One of the ways to do this wouldn’t come as a surprise: plant trees around your home. Birds are natural tree-dwellers and will try to stay close to their tree-home whenever they can. These trees will provide them food, shelter and breeding grounds. If your house is close to these trees, you are bound to attract the birds!

Another way is by feeding your local birds. If you have a bird feeder that you can hang in your backyard, the birds will soon make it their hang-out place. They will come here to eat and rest between flights. Don’t forget to hide the bird feeder because that is the only defense you have from squirrels and other animals that will be trying to get into your feeder.
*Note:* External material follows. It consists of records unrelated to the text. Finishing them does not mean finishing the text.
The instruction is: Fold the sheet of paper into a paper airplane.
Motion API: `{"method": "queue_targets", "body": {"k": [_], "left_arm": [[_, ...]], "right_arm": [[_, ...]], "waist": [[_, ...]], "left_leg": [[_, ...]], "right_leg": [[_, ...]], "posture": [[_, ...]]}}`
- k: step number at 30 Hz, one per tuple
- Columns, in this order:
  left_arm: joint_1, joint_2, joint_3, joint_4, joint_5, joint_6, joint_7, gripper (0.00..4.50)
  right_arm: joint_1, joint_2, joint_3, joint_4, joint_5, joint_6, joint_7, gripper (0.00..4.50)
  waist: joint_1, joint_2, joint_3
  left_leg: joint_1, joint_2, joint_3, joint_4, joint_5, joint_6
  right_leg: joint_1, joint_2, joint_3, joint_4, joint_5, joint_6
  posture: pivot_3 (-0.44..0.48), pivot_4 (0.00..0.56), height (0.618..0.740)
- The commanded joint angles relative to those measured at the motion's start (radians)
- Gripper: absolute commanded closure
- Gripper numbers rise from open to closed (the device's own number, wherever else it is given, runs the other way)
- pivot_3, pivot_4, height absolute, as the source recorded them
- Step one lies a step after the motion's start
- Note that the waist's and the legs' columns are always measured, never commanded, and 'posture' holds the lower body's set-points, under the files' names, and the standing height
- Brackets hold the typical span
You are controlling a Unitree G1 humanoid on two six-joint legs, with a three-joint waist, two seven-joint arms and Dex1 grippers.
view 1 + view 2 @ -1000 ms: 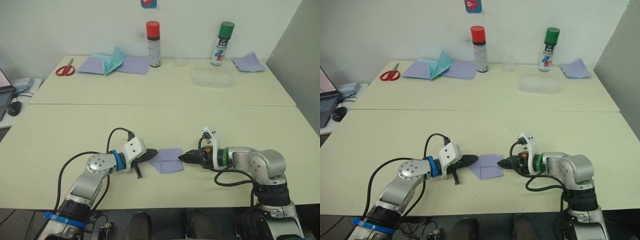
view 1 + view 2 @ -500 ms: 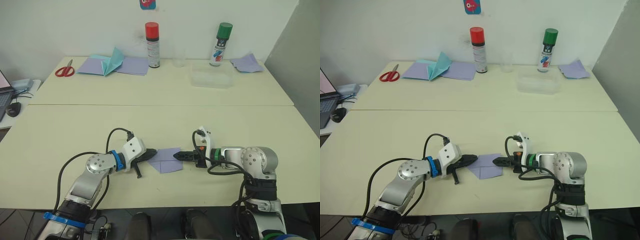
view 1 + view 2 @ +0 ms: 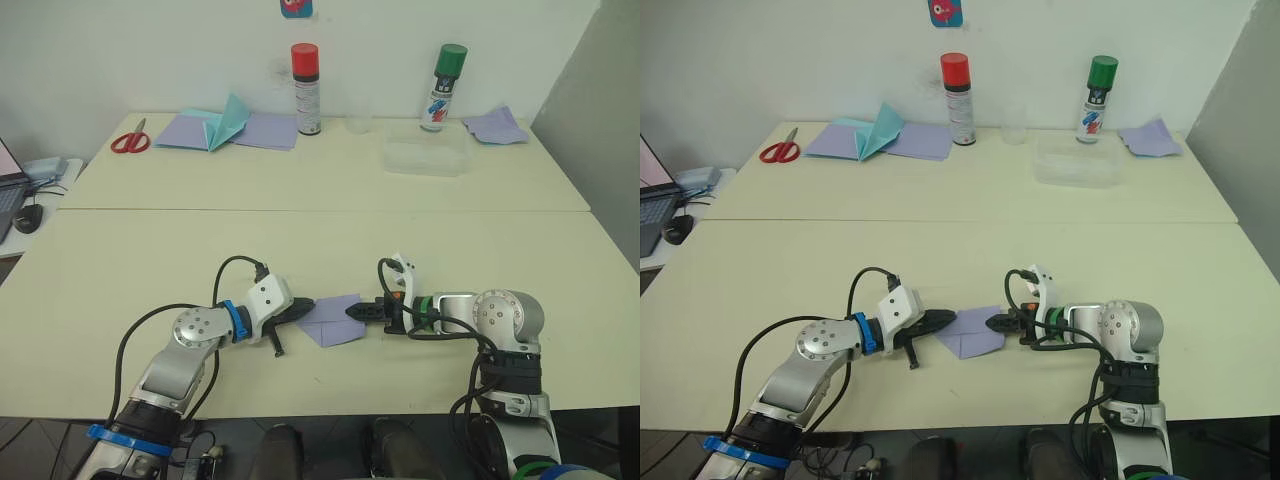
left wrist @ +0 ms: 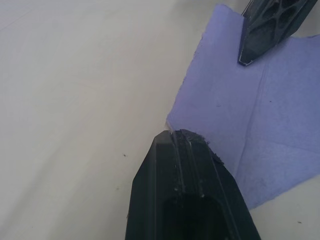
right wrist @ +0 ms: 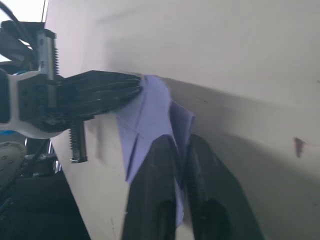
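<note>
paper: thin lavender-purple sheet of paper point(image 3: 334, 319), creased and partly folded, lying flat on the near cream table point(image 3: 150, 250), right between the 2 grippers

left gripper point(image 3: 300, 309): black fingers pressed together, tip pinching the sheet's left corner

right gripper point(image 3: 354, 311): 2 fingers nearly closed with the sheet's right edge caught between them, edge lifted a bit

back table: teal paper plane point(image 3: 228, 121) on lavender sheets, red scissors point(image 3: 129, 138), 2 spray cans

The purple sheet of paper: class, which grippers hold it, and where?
Both. The left gripper pinches the sheet of paper at its left corner, and the right gripper pinches its right edge.
</note>
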State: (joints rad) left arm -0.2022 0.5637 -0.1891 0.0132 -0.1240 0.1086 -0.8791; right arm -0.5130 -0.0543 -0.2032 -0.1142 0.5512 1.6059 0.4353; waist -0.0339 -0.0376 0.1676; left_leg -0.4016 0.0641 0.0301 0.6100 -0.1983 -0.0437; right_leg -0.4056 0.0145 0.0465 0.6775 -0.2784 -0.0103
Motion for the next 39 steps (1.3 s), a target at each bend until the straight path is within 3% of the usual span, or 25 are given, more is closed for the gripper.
{"method": "queue_targets", "body": {"k": [1, 7, 11, 14, 17, 22, 28, 33, 39], "left_arm": [[0.021, -0.003, -0.032, 0.033, 0.036, 0.035, 0.004, 4.50], [0.006, 0.006, 0.003, 0.028, 0.019, 0.039, 0.011, 4.50], [-0.008, 0.087, 0.139, -0.065, -0.092, 0.119, -0.034, 4.50], [-0.013, 0.183, 0.267, -0.150, -0.238, 0.263, -0.093, 4.50], [-0.021, 0.264, 0.352, -0.182, -0.329, 0.367, -0.136, 4.50], [0.004, 0.309, 0.391, -0.214, -0.373, 0.402, -0.166, 4.50], [0.012, 0.319, 0.352, -0.266, -0.340, 0.366, -0.172, 4.50], [0.030, 0.324, 0.307, -0.342, -0.355, 0.391, -0.196, 4.50], [0.056, 0.268, 0.141, -0.355, -0.285, 0.368, -0.183, 4.50]], "right_arm": [[0.005, 0.001, -0.008, -0.002, 0.016, -0.006, -0.003, 4.49], [0.015, 0.004, -0.005, -0.017, 0.035, -0.050, 0.010, 4.49], [0.030, -0.062, 0.083, -0.096, 0.035, -0.256, 0.092, 4.49], [0.042, -0.158, 0.224, -0.164, -0.031, -0.528, 0.223, 4.49], [0.072, -0.279, 0.390, -0.147, -0.220, -1.018, 0.391, 4.49], [0.035, -0.368, 0.541, 0.128, -0.487, -1.928, 0.552, 4.49], [-0.116, -0.367, 0.650, 0.548, -0.732, -2.639, 0.489, 4.49], [-0.205, -0.368, 0.678, 0.796, -0.940, -2.873, 0.344, 4.49], [-0.236, -0.387, 0.749, 0.943, -0.979, -2.981, 0.296, 4.49]], "waist": [[0.000, 0.000, 0.000], [0.000, 0.000, 0.000], [-0.007, -0.001, 0.005], [-0.017, -0.001, 0.006], [-0.023, -0.001, 0.006], [-0.022, -0.001, 0.007], [-0.022, -0.005, 0.010], [-0.020, -0.006, 0.010], [-0.016, -0.006, 0.010]], "left_leg": [[0.000, 0.000, 0.000, 0.000, 0.000, 0.000], [0.000, 0.000, 0.000, 0.000, 0.000, 0.000], [-0.001, 0.000, 0.000, 0.000, 0.000, 0.000], [-0.012, 0.000, -0.001, 0.000, 0.000, 0.000], [-0.017, 0.000, -0.001, 0.000, 0.000, 0.000], [-0.018, -0.002, 0.001, -0.002, -0.001, -0.001], [-0.017, -0.001, 0.002, 0.000, -0.001, -0.002], [-0.015, -0.001, 0.002, 0.000, -0.001, -0.002], [-0.013, -0.001, 0.001, 0.002, -0.001, -0.003]], "right_leg": [[0.000, 0.000, 0.000, 0.000, 0.000, 0.000], [0.000, 0.000, 0.000, 0.000, 0.000, 0.001], [-0.002, 0.001, 0.000, 0.000, 0.000, 0.001], [-0.013, 0.002, -0.002, 0.002, 0.000, 0.001], [-0.017, 0.004, -0.004, 0.001, 0.000, 0.000], [-0.016, 0.004, -0.004, -0.004, -0.001, 0.001], [-0.016, 0.002, -0.003, -0.003, -0.001, 0.001], [-0.015, 0.001, -0.001, 0.002, -0.001, 0.001], [-0.012, 0.001, 0.001, 0.003, -0.001, 0.001]], "posture": [[0.000, 0.150, 0.740], [0.000, 0.150, 0.740], [0.000, 0.150, 0.740], [0.000, 0.150, 0.740], [0.000, 0.150, 0.740], [0.000, 0.150, 0.740], [0.000, 0.150, 0.740], [0.000, 0.150, 0.740], [0.000, 0.150, 0.740]]}}
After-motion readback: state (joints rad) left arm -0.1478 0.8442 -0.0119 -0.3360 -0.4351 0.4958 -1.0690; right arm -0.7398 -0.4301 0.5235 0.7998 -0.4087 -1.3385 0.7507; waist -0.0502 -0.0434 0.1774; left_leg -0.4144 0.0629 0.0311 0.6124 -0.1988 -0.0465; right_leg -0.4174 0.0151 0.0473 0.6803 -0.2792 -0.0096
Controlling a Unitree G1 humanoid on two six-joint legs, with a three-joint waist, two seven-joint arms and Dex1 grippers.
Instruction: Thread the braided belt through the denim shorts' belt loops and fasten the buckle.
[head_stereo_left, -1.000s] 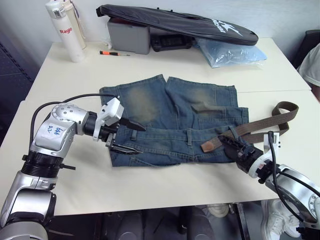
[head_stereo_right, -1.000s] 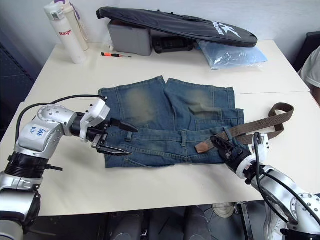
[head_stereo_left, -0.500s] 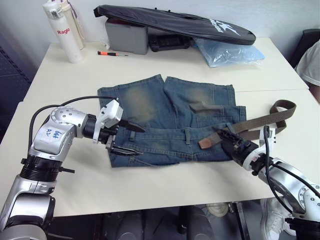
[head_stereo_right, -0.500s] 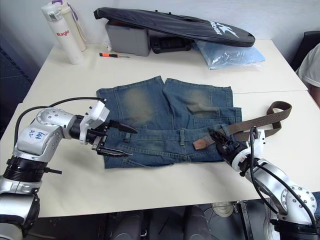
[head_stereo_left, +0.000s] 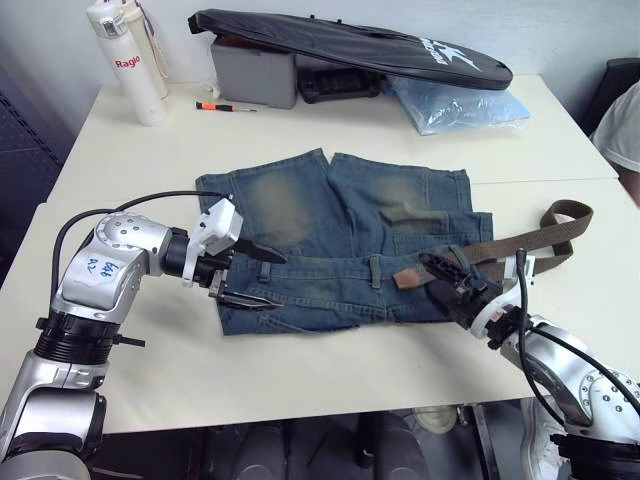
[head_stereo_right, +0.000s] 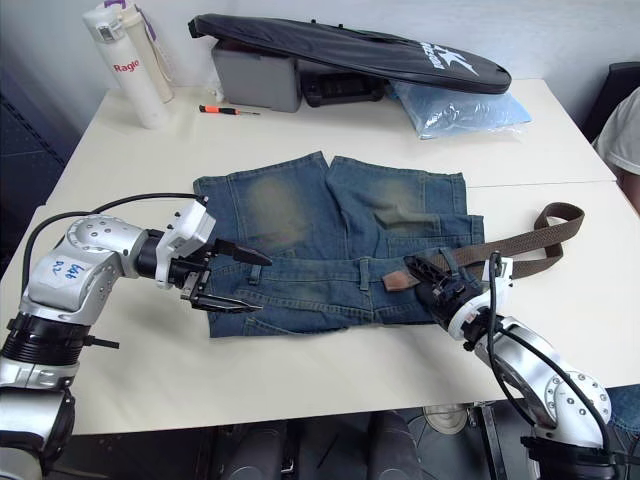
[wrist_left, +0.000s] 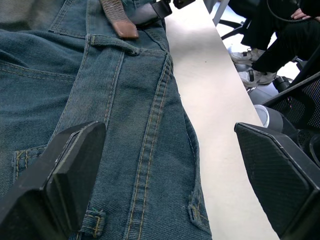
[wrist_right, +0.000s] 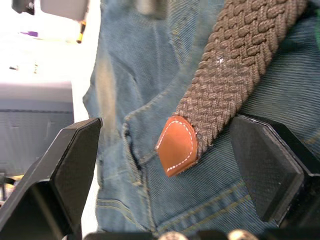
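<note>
Lying flat on the table (head_stereo_left: 330, 385), the shorts (head_stereo_left: 340, 240) are carrying the belt (head_stereo_left: 500, 247) across their right side, its tan tip (head_stereo_left: 407, 277) resting on the waistband. Right gripper (head_stereo_left: 447, 277) is hovering spread wide around that tip. Left gripper (head_stereo_left: 250, 277) is gaping over the waistband's left end.

Silver arms, black cables, blue scrawl on a white sticker

Bright, even light; wrist-view fingers blurred.
</note>
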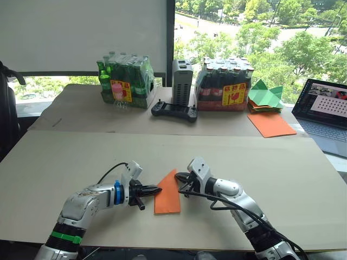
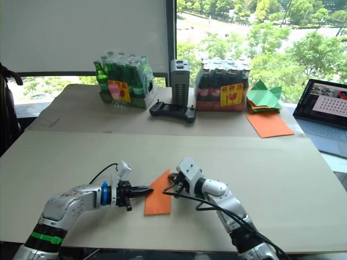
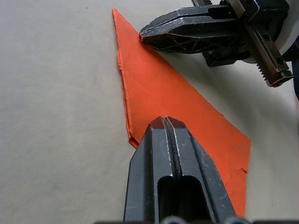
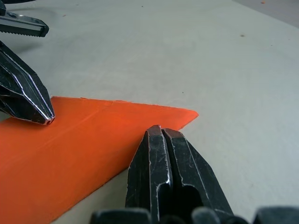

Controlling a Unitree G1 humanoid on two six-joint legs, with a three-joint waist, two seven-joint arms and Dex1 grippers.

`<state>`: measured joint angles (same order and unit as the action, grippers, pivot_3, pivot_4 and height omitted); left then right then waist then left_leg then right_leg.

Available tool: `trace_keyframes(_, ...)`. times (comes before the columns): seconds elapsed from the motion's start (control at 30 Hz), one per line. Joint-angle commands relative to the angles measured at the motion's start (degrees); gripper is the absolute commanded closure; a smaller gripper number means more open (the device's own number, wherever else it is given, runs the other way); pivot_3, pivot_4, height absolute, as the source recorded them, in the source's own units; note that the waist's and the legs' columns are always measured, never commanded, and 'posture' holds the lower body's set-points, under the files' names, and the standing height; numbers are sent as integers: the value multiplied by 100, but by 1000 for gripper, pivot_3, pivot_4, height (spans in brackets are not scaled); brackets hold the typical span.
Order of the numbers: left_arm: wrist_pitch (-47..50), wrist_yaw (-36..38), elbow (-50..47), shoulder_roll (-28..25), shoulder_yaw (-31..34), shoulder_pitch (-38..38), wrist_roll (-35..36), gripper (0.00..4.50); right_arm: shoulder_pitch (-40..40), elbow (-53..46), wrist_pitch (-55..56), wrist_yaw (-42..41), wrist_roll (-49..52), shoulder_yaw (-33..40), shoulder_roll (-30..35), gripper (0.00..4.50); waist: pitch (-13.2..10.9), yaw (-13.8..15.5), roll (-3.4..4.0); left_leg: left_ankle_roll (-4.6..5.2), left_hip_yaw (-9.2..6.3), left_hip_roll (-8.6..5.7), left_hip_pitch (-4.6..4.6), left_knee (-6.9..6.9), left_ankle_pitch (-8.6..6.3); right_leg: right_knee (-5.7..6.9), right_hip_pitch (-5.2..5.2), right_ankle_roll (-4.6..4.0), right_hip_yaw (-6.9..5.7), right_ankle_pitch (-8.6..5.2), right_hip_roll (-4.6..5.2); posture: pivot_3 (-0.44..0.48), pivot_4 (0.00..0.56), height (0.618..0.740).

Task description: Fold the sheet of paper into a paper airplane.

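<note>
Nearest the robot, the sheet of paper (image 1: pixel 167 196) lies flat on the pale surface (image 1: pixel 81 162), folded into a layered wedge with its point aimed away from the robot and its square end toward the near edge. The left tool (image 1: pixel 156 190) has its two black fingers pressed together, tips resting on the wedge's left edge; the left wrist view shows them closed with nothing between them, bearing down on the orange layer. The right tool (image 1: pixel 178 177) likewise has its fingers together, tips at the wedge's slanted right edge close to the point; nothing is clamped in it. The two tools sit opposite each other across the paper.

Farther back, on a second board, a black handheld controller (image 1: pixel 173 111) lies in front of an upright grey box (image 1: pixel 182 81). To its left stands a shrink-wrapped pack of green bottles (image 1: pixel 124 78); to its right, a pack of dark bottles (image 1: pixel 225 84). Right of that, green paper shapes (image 1: pixel 265 95) rest on a larger orange sheet (image 1: pixel 271 124). An open laptop (image 1: pixel 328 111) stands at the far right edge.
</note>
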<state>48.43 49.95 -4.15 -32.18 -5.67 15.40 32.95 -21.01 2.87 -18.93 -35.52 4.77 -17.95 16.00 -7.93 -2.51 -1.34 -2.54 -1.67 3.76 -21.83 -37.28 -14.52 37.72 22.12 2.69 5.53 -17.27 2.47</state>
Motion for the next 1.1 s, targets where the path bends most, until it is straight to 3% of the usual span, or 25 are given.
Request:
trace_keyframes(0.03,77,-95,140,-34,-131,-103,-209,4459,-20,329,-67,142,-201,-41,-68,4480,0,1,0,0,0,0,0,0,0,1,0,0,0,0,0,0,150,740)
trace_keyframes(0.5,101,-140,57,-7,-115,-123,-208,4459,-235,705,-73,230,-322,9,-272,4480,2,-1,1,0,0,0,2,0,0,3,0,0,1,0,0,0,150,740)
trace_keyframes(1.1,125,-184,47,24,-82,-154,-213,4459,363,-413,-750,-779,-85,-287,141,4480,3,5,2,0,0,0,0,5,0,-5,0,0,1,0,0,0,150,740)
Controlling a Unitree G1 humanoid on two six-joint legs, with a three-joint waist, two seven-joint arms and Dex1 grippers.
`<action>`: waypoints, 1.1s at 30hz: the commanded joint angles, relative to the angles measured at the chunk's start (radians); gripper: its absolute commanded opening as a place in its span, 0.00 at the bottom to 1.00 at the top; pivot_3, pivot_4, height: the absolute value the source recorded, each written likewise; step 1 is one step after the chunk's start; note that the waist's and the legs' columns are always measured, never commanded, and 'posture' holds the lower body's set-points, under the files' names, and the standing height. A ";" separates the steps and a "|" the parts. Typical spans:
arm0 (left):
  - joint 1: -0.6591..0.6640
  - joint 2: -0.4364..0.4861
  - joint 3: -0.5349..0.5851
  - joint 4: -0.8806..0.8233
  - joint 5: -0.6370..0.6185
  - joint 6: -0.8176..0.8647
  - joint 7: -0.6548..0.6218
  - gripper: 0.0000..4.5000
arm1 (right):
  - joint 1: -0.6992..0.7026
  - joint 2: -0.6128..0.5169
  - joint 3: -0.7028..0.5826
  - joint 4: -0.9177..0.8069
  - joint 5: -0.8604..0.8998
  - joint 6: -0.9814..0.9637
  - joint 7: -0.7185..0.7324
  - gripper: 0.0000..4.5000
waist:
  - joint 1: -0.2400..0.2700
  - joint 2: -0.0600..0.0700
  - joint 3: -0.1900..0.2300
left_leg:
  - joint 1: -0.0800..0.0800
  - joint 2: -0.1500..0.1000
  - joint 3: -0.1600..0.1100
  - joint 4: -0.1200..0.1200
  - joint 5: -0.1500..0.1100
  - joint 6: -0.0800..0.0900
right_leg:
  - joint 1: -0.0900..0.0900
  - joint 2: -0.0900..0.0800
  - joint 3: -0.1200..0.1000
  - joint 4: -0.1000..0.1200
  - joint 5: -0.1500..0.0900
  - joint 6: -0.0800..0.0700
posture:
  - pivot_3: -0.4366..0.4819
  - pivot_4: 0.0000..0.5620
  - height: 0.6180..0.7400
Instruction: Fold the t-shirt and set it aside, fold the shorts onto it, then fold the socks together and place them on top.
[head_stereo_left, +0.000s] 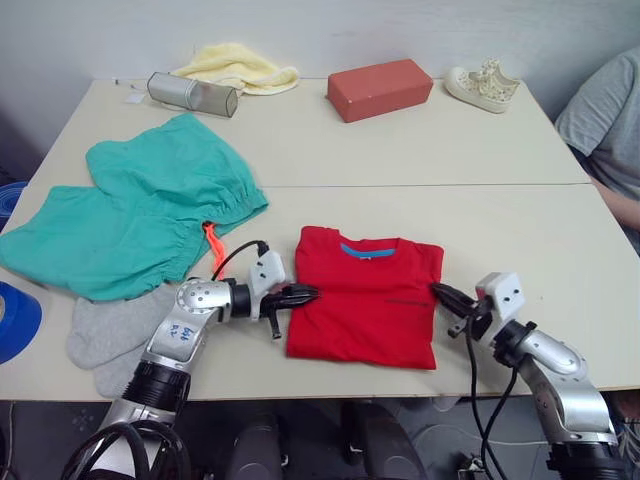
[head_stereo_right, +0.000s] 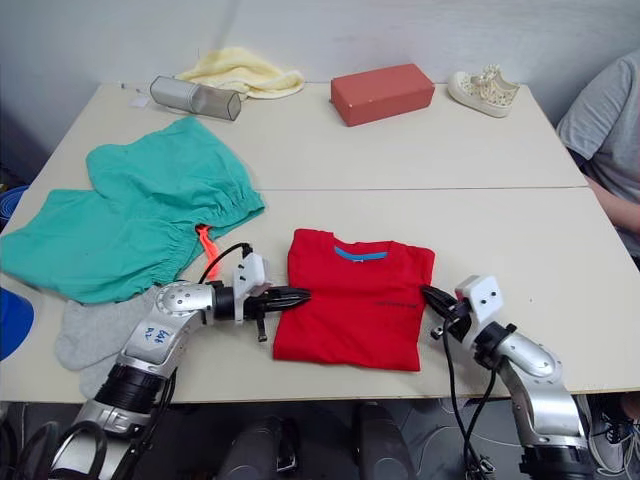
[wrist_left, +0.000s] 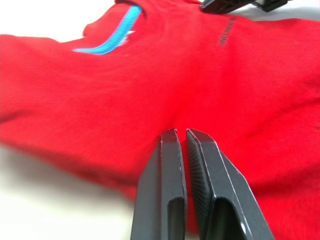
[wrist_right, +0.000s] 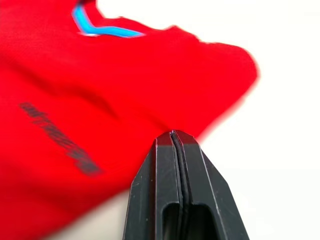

Step 5: Troubleshooting Issues

As you add more birds to your home, you may find that you have an issue with a particular bird or behavior. Luckily, bird behavior is almost always manageable. Before you remove a bird, try to find the issue and figure out a solution. Not only will this save you from missing a fun and charming friend, but it will also ensure that you are truly saving a bird in need, instead of just throwing him in a pet store cage.

Here are a few issues you might face, and how you can fix them and encourage your birds’ behavior to be everything you dreamed it would be!

Feeding Habits

Some birds get a little nippy when they are hungry. If any of your birds is nipping fingers and toes, make sure you are feeding them at the “right” times of day. Some birds are worse at certain times of day, so they may need to be fed extra in the morning to help curb the nipping.

If they are super hungry, they may need slightly more food at breakfast, and get fed less in the evening. In the wild, birds work their hardest to get birds in the day, so at the end of the day they relax a little. They have earned their meal!

Waking Up to Jolly

Invasive Birds

Out of the estimated 10,000 species of birds in the world, a quarter of them are found in North America. You’ve probably seen plenty of these species in your backyard or neighborhood, singing or feeding seed to small children and pets while parents snap pictures.

However, there’s a difference between the birds who live in your backyard and the birds who might be considered as invasive. Invasive birds are non-native to the local area, and are therefore, harmful to the native animal populations and the environment. It sounds bad, but there are plenty of types of birds native to a region that also can cause problems for wildlife as well.

Invasive birds can come in all shapes and sizes. The killdeer, a bird often seen in the grassy fields of the countryside, is a common resident. The killdeer’s charming call is familiar to Americans, and so is its diet. The killdeer is a predator that feeds on insects, worms, amphibians and even smaller birds. Because native birds, insects, and other animals have no defense against the killdeer, they’ve been known to destroy local populations if they are left unchecked. Sometimes this process is so slow, that the native birds don’t even realize that they are losing their natural habitat to a predatory invader.

Final Thoughts

Too many people feel that creating a space for wildlife in their backyard is a difficult or intimidating undertaking. But we can assure you that it is more than possible. In fact, creating a small wildlife habitat in your backyard is much simpler than you might assume.

If you want to attract birds to your garden, you need to make sure that you have plenty of surface level water. Your birds will often hunt and drink while on the go, so areas that provide a source for both is the ideal solution.

Setting up a feeder for birds is the best way to feed them regularly. There are lots of feeders on the market, but they mainly fall into two categories – in ground and hanging feeders. You can choose whichever type is more suitable for your anatomy and your garden.

Like all creatures, birds have different tastes so, try offering them a few different food types. Thistle, nyger, sunflower seed, peanuts, and fruit are great to begin with but make sure you try other items like suet, mealworms, and berries every now and again.

Avoid using birdseed that has additives and preservatives because they can be harmful to the birds in your backyard.